Following the Target breach, Sugaoka said, Tech CU investigated its card data and notified affected members to determine if replacement cards were needed. The credit union also encouraged both individual and business members to check their accounts via online or mobile banking and to let the cooperative know about any suspicious activity. A few clues that a business’ system may have been hacked include changes in a computer’s performance, loss of speed, unexpected re-booting and pop-up messages, Sugaoka offered.
Next Page: Lawyering Up
Besides financial losses that can stem from a breach, businesses may also face consumer and class action lawsuits, said Mike Angelinovich, CEO of OHVA Inc., a security service provider in San Jose, Calif. Likewise, Reputation is also at stake, he emphasized.

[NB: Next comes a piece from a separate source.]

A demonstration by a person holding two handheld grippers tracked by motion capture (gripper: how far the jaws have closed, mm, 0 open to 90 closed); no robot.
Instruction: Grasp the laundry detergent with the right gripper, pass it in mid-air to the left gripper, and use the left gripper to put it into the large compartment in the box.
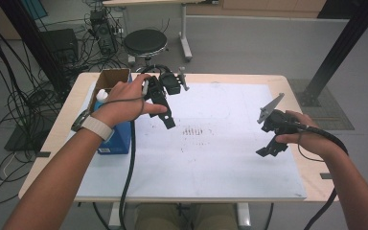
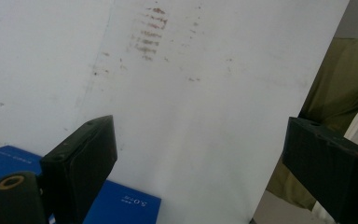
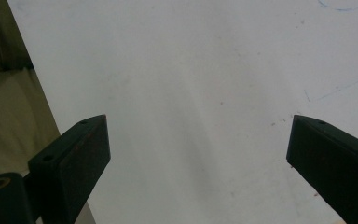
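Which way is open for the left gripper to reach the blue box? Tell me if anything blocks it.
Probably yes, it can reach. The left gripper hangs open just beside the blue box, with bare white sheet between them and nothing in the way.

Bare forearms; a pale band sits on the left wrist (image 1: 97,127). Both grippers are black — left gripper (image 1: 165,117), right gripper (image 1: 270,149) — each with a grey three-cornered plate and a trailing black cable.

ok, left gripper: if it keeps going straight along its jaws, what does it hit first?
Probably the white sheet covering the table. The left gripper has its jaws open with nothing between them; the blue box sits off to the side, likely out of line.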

“Businesses have so many accounts, it’s more difficult to monitor and once they determine a fraudulent hit, it becomes much more costly to notify customers, cover costs to address customer credit bureau activity and then put in place additional security enhancements,” Angelinovich said.
If such a large chain like Target can be easily hit, Angelinovich pointed out, smaller stores and businesses accounts using debit and credit card transactions with, more likely, less security in place, are even more vulnerable.
“Looking back on the history of online banking attacks, it was the large banks that were hit initially and then as they increased their security, the hackers started focusing on smaller banks and credit unions. I would think that the trend will be similar for small businesses,” Angelinovich said.
Some of the protection solutions used for businesses are the same for consumers such as detection monitoring, anti-virus software and strong multi-factor authentication solutions, Angelinovich said. Still, many additional protection solutions are required for businesses such as VPN system access controls along with hardware system solutions to protect internal storage systems, for instance.
Since commercial bank accounts do not have the insurance coverage that consumer bank accounts have, Angelinovich urged the use of a strong multi-factor authentication solution with additional security layers in place as required by the Federal Financial Institutions Examination Council.
“MFA solutions using an IP address or a cookie are not secure enough against today’s online exploits,” Angelinovich said. “I would also suggest a second authentication prior to any online account money transfers, followed by an old-fashion phone call to the credit union. For commercial accounts, I would stay clear from using mobile banking, as security is still weak.”
At Tech CU, business and individual members have access to several tools to help spot suspicious transactions, Sugaoka said. The credit union offers free eNotifications for small businesses and individuals on account activity. Tech CU’s larger corporate clients use a different online banking system.
Through mobile banking, members can also monitor account activity, check balances and view account history and spending pattern graphs, which can help members report anything that is out of the ordinary as quickly as possible. Tech CU also provides a fraud and security resource page on its website that includes the latest member updates and fraud prevention news.
Gode said the Target breach could reverberate for some time to come.
“I believe the bigger fallout will be Congress investigating and prompting stronger controls at retailers and a push to EMV implementation, the SightSpan executive said. “By all accounts, Target was (Payment Card Industry Data Security Standard) certified, but that did not seem to protect them. It will be interesting to see what other merchants were impacted.”